__Exercise description__. Each record beneath this sentence is to be transcribed exactly as it reads.

[Data extracted from a collection]
* * * * *

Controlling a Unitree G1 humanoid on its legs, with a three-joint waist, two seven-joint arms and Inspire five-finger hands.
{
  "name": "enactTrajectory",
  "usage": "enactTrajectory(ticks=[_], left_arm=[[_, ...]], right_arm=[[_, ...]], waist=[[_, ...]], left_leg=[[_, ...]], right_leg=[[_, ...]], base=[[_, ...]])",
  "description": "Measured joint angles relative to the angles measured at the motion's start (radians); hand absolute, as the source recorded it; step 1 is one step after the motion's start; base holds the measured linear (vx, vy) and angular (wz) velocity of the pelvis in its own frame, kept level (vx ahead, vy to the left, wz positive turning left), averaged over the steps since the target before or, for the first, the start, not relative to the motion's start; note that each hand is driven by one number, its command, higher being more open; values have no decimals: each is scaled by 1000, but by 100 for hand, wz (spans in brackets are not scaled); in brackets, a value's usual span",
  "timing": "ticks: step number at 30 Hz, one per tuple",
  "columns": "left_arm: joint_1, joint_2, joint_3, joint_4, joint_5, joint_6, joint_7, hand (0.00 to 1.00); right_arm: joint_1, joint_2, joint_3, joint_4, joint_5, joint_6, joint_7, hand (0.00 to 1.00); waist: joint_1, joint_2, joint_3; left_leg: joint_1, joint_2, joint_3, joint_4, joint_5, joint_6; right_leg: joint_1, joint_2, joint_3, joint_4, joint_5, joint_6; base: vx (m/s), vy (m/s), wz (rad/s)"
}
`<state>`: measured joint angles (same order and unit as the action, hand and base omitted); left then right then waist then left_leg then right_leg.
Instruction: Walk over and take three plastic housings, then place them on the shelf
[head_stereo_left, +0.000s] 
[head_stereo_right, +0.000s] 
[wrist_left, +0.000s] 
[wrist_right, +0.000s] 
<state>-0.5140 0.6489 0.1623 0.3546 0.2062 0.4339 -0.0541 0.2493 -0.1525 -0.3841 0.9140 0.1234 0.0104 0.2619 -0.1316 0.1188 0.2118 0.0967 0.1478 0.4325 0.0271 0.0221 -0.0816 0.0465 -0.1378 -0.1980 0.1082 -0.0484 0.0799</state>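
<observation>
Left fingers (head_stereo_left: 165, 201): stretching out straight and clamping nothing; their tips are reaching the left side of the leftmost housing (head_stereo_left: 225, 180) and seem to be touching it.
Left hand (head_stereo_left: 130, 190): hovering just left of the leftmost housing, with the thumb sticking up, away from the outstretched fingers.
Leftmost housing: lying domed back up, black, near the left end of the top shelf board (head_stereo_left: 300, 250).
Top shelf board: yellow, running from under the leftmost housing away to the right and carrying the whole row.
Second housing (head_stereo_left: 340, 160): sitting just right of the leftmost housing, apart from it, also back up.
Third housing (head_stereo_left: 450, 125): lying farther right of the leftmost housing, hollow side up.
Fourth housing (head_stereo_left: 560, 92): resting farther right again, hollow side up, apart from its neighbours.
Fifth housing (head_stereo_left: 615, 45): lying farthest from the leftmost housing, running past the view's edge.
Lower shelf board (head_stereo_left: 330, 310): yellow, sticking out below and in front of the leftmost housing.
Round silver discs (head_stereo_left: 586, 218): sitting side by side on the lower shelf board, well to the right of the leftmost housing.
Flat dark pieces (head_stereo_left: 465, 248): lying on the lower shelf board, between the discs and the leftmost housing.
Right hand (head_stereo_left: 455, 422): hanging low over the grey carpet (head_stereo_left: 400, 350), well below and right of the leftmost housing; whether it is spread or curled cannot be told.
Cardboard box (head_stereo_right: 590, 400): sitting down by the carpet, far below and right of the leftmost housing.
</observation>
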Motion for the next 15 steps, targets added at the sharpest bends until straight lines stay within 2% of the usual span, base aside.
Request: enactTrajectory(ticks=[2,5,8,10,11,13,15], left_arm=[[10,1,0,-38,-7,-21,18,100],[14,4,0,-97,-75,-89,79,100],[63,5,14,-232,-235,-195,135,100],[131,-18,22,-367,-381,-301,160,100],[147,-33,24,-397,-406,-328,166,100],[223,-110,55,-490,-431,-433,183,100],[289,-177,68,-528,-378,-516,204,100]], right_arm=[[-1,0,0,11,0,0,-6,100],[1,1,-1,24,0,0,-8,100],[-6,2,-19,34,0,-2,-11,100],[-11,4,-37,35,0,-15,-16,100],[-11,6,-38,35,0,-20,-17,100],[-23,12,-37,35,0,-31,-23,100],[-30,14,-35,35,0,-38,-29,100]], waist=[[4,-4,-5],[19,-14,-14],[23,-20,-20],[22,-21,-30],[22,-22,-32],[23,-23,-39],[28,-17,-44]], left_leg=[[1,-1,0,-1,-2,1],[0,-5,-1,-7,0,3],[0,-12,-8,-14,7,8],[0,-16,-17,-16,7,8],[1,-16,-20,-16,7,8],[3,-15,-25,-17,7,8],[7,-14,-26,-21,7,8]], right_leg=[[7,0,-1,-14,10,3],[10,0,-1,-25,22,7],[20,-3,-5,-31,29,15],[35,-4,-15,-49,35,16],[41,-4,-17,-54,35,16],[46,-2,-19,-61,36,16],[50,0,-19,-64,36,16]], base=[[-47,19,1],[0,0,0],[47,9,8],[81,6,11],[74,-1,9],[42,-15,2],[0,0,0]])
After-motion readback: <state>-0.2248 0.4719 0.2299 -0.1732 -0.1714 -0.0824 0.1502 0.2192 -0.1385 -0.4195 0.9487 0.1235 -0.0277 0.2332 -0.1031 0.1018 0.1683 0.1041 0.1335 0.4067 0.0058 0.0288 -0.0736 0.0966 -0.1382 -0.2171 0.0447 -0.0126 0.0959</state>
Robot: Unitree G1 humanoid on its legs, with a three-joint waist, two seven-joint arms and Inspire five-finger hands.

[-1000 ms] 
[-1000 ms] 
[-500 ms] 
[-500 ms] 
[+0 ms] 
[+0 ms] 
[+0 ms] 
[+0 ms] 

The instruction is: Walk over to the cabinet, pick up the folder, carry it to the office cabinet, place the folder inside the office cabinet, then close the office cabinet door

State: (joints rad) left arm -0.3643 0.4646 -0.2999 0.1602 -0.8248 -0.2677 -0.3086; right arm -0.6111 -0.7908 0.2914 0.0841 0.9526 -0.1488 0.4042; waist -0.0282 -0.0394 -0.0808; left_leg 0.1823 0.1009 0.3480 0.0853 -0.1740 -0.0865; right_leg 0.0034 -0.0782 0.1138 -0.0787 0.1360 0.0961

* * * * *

__Solution to the exercise__.
Controlling a Unitree G1 humanoid on its legs, with a three-joint waist, two seven-joint arms and Inspire five-finger hands.
{
  "name": "enactTrajectory",
  "usage": "enactTrajectory(ticks=[_], left_arm=[[_, ...]], right_arm=[[_, ...]], waist=[[_, ...]], left_leg=[[_, ...]], right_leg=[[_, ...]], base=[[_, ...]])",
  "description": "Measured joint angles relative to the angles measured at the motion's start (radians); hand absolute, as the source recorded it; step 1 is one step after the motion's start; base holds the measured linear (vx, vy) and angular (wz) velocity of the pelvis in its own frame, kept level (vx ahead, vy to the left, wz positive turning left), averaged over the steps since the target before or, for the first, the start, not relative to the motion's start; note that each hand is driven by one number, its command, higher being more open; values have no decimals: each is scaled by 1000, but by 100 for hand, wz (spans in brackets are not scaled); in brackets, a value's usual span",
  "timing": "ticks: step number at 30 Hz, one per tuple",
  "columns": "left_arm: joint_1, joint_2, joint_3, joint_4, joint_5, joint_6, joint_7, hand (0.00 to 1.00); right_arm: joint_1, joint_2, joint_3, joint_4, joint_5, joint_6, joint_7, hand (0.00 to 1.00); waist: joint_1, joint_2, joint_3; left_leg: joint_1, joint_2, joint_3, joint_4, joint_5, joint_6; right_leg: joint_1, joint_2, joint_3, joint_4, joint_5, joint_6; base: vx (m/s), vy (m/s), wz (rad/s)"
}
`<state>`: measured joint angles (same order and unit as the action, hand and base omitted); left then right then waist then left_leg then right_leg.
Instruction: Walk over and take three plastic housings, then place them on the shelf
[head_stereo_left, +0.000s] 
[head_stereo_right, +0.000s] 
[wrist_left, +0.000s] 
[wrist_right, +0.000s] 
<state>-0.5140 0.6489 0.1623 0.3546 0.2062 0.4339 -0.0541 0.2493 -0.1525 -0.3841 0.9140 0.1234 0.0104 0.2619 -0.1316 0.1188 0.2118 0.0967 0.1478 0.4325 0.0271 0.0221 -0.0816 0.0465 -0.1378 -0.1980 0.1082 -0.0484 0.0799</state>
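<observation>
Left fingers (head_stereo_left: 165, 201): stretching out straight and clamping nothing; their tips are reaching the left side of the leftmost housing (head_stereo_left: 225, 180) and seem to be touching it.
Left hand (head_stereo_left: 130, 190): hovering just left of the leftmost housing, with the thumb sticking up, away from the outstretched fingers.
Leftmost housing: lying domed back up, black, near the left end of the top shelf board (head_stereo_left: 300, 250).
Top shelf board: yellow, running from under the leftmost housing away to the right and carrying the whole row.
Second housing (head_stereo_left: 340, 160): sitting just right of the leftmost housing, apart from it, also back up.
Third housing (head_stereo_left: 450, 125): lying farther right of the leftmost housing, hollow side up.
Fourth housing (head_stereo_left: 560, 92): resting farther right again, hollow side up, apart from its neighbours.
Fifth housing (head_stereo_left: 615, 45): lying farthest from the leftmost housing, running past the view's edge.
Lower shelf board (head_stereo_left: 330, 310): yellow, sticking out below and in front of the leftmost housing.
Round silver discs (head_stereo_left: 586, 218): sitting side by side on the lower shelf board, well to the right of the leftmost housing.
Flat dark pieces (head_stereo_left: 465, 248): lying on the lower shelf board, between the discs and the leftmost housing.
Right hand (head_stereo_left: 455, 422): hanging low over the grey carpet (head_stereo_left: 400, 350), well below and right of the leftmost housing; whether it is spread or curled cannot be told.
Cardboard box (head_stereo_right: 590, 400): sitting down by the carpet, far below and right of the leftmost housing.
</observation>
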Motion for the next 15 steps, targets added at the sharpest bends until straight lines stay within 2% of the usual span, base aside.
Request: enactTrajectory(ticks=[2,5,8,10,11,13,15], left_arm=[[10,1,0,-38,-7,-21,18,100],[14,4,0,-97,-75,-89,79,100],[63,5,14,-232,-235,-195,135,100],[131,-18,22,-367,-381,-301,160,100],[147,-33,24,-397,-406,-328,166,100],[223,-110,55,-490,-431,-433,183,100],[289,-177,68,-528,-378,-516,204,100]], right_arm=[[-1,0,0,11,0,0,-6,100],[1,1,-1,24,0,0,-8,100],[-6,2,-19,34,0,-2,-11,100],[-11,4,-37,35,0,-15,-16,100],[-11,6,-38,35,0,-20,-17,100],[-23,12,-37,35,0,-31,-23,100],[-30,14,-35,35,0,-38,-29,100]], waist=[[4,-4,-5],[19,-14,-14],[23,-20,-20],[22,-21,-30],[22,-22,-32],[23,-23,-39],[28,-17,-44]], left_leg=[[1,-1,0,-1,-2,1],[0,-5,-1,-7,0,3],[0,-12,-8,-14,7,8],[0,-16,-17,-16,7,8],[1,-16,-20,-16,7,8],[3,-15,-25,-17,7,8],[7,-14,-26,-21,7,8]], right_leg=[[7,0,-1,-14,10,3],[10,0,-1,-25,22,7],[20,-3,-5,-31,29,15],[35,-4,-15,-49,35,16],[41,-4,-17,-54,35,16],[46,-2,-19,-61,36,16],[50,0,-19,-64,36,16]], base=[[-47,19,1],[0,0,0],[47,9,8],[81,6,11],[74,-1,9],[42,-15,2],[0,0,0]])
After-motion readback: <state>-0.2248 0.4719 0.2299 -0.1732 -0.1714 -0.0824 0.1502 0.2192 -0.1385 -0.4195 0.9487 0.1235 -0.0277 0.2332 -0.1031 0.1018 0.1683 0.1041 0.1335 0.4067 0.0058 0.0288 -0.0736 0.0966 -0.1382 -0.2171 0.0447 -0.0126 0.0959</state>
Robot: Unitree G1 humanoid on its legs, with a three-joint waist, two seven-joint arms and Inspire five-finger hands.

[-1000 ms] 
[-1000 ms] 
[-500 ms] 
[-500 ms] 
[+0 ms] 
[+0 ms] 
[+0 ms] 
[+0 ms] 

The instruction is: Walk over to the cabinet, pick up the folder, carry it to the office cabinet, place the folder inside the office cabinet, then close the office cabinet door

State: (joints rad) left arm -0.3643 0.4646 -0.2999 0.1602 -0.8248 -0.2677 -0.3086; right arm -0.6111 -0.7908 0.2914 0.0841 0.9526 -0.1488 0.4042; waist -0.0282 -0.0394 -0.0808; left_leg 0.1823 0.1009 0.3480 0.0853 -0.1740 -0.0865; right_leg 0.0034 -0.0782 0.1138 -0.0787 0.1360 0.0961

The answer given above is the complete response.